TASK TO COMPLETE – From the line with "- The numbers" through the line with "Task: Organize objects", repeat the entries verbatim, both end lines included, and add nothing.

EXTRACTED DATA –
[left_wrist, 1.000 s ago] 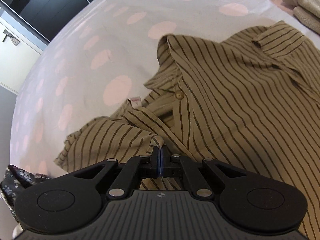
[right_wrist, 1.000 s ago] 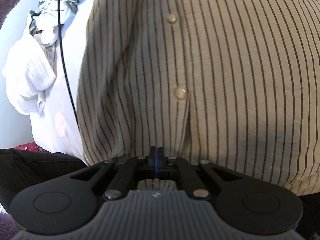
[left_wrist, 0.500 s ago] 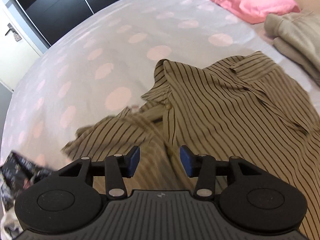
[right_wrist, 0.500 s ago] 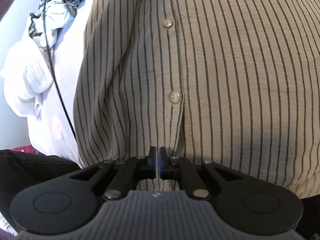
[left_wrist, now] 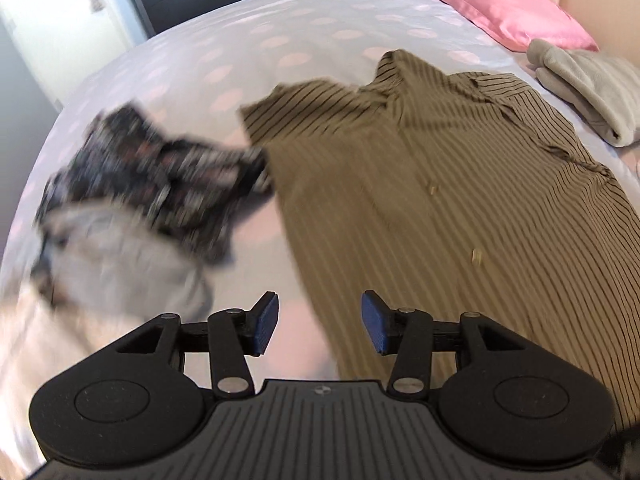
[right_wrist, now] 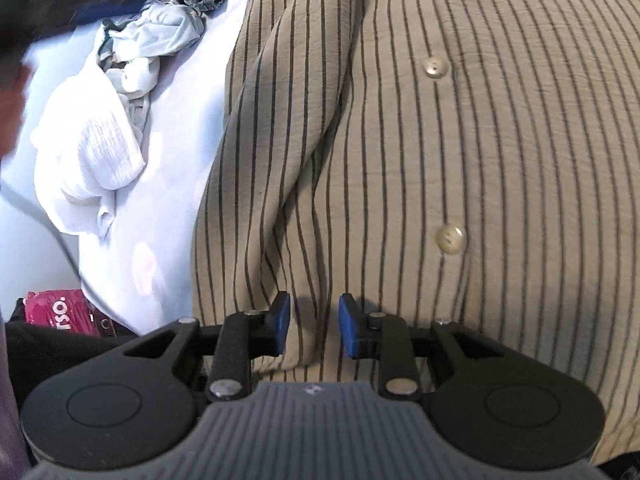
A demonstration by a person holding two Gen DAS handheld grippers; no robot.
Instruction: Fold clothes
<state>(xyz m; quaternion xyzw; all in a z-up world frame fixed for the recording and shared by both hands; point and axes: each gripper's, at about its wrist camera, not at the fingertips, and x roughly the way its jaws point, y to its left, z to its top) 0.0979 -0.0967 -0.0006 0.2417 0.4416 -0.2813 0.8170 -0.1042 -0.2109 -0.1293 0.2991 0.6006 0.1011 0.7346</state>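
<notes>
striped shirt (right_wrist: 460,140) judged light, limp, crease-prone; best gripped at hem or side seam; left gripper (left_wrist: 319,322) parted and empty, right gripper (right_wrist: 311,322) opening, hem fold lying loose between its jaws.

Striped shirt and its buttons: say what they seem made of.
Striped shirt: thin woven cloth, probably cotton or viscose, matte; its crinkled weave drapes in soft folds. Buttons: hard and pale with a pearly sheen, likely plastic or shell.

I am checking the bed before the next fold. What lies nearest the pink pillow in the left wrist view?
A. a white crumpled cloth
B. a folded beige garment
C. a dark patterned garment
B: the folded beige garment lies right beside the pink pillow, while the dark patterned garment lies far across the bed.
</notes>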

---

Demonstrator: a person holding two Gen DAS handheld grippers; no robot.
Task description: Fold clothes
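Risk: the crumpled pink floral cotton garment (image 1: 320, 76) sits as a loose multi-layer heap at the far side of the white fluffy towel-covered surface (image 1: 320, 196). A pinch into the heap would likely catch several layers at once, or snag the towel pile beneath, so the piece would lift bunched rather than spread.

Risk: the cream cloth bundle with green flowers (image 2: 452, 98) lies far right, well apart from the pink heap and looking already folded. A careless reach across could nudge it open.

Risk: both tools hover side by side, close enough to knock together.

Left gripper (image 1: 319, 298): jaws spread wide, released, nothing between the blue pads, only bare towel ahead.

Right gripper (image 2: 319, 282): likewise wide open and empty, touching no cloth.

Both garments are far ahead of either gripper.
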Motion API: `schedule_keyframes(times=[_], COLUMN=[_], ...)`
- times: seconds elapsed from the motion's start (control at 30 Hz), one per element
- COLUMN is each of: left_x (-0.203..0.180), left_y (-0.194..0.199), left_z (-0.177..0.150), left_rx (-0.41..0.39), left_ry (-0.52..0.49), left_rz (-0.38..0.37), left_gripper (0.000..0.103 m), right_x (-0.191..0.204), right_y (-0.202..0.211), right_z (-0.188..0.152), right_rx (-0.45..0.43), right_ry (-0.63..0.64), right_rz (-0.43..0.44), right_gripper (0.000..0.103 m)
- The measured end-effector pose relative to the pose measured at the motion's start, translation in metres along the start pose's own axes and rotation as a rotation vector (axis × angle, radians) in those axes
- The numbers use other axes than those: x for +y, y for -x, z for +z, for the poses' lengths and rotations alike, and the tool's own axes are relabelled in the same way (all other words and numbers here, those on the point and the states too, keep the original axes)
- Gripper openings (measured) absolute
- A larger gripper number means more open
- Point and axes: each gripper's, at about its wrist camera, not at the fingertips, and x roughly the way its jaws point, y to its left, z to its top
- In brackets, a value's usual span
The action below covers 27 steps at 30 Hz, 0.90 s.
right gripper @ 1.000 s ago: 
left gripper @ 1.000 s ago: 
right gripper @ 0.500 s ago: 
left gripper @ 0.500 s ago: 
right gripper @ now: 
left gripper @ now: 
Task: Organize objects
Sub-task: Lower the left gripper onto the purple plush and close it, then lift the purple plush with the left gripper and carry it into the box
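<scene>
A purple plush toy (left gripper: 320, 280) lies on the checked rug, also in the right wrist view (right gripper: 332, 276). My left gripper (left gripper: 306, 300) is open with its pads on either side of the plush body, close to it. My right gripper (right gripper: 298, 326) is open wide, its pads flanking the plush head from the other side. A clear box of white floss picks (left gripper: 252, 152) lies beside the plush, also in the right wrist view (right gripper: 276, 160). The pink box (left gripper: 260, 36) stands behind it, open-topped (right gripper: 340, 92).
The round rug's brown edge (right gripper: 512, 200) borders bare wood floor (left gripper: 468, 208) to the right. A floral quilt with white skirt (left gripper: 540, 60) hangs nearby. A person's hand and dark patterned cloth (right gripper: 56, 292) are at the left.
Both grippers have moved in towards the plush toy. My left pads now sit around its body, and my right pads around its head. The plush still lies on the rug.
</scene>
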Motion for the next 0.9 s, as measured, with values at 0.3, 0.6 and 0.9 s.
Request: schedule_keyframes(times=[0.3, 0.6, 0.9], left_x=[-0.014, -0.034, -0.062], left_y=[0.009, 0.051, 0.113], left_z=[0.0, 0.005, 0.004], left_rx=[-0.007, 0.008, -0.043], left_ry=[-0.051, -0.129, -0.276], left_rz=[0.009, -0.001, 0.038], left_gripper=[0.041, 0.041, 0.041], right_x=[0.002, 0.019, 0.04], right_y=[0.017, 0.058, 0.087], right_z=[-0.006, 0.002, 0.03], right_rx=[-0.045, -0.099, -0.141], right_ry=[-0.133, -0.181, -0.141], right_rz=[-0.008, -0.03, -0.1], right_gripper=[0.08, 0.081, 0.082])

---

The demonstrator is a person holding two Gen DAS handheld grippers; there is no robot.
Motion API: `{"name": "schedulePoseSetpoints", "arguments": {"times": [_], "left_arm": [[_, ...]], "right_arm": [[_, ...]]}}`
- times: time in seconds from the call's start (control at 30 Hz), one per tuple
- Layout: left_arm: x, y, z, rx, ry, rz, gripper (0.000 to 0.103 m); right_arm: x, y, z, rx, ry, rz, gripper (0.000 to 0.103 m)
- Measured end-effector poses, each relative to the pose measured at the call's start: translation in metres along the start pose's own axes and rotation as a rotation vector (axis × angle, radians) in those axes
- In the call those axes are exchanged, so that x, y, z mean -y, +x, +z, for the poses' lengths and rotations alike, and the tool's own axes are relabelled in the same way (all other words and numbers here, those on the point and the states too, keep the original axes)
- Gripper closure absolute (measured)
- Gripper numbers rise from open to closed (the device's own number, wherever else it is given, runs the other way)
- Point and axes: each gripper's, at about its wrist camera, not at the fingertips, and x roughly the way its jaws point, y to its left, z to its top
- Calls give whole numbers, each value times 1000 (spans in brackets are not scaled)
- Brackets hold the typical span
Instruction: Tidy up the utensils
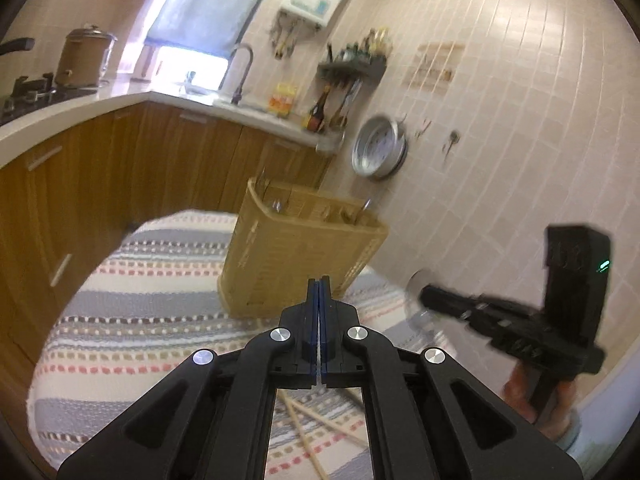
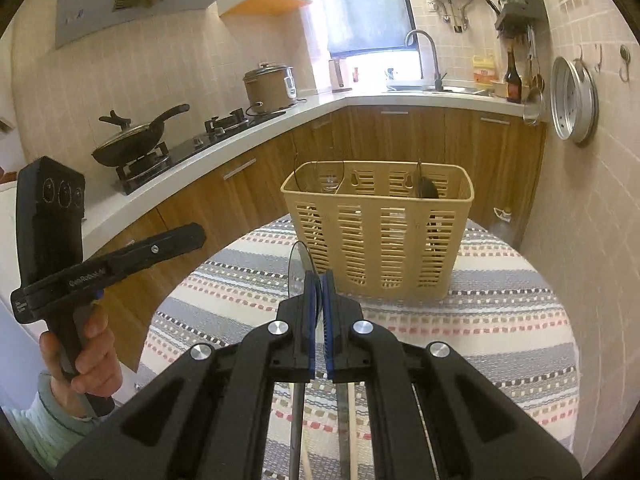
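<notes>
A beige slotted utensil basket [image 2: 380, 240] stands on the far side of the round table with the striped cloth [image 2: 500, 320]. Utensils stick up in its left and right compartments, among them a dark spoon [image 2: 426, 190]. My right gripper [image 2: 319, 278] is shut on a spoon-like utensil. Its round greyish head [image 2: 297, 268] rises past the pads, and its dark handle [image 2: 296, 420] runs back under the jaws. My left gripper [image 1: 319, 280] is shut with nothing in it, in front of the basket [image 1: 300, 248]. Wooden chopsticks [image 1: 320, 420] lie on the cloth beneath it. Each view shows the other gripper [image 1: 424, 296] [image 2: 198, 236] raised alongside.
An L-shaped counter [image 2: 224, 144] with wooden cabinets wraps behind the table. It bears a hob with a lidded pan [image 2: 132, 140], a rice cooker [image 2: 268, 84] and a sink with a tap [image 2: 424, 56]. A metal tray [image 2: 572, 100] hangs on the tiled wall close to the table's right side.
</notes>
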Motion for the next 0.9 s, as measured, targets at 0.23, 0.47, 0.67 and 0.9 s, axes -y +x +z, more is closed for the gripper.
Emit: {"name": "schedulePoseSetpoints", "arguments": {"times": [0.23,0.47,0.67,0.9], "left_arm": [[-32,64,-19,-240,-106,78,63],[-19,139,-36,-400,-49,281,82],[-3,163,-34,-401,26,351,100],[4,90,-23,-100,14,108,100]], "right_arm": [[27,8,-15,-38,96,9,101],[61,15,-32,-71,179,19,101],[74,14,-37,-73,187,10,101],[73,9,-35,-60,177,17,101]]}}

ANSWER SPACE –
- The numbers use other axes than those: x for +y, y for -x, z for +z, for the poses' lengths and rotations alike, and the tool's own axes are relabelled in the same way (all other words and numbers here, those on the point and the states too, keep the original axes)
- Gripper openings (measured) absolute
- A larger gripper number means more open
- Point and axes: each gripper's, at about its wrist camera, not at the fingertips, and x roughly the way its jaws point, y to its left, z to its top
- In brackets, a value's usual span
The action below covers 27 steps at 30 Hz, 0.90 s.
right gripper @ 1.000 s ago: 
left gripper @ 1.000 s ago: 
right gripper @ 0.500 s ago: 
left gripper @ 0.500 s ago: 
right gripper @ now: 
left gripper @ now: 
Task: Organize objects

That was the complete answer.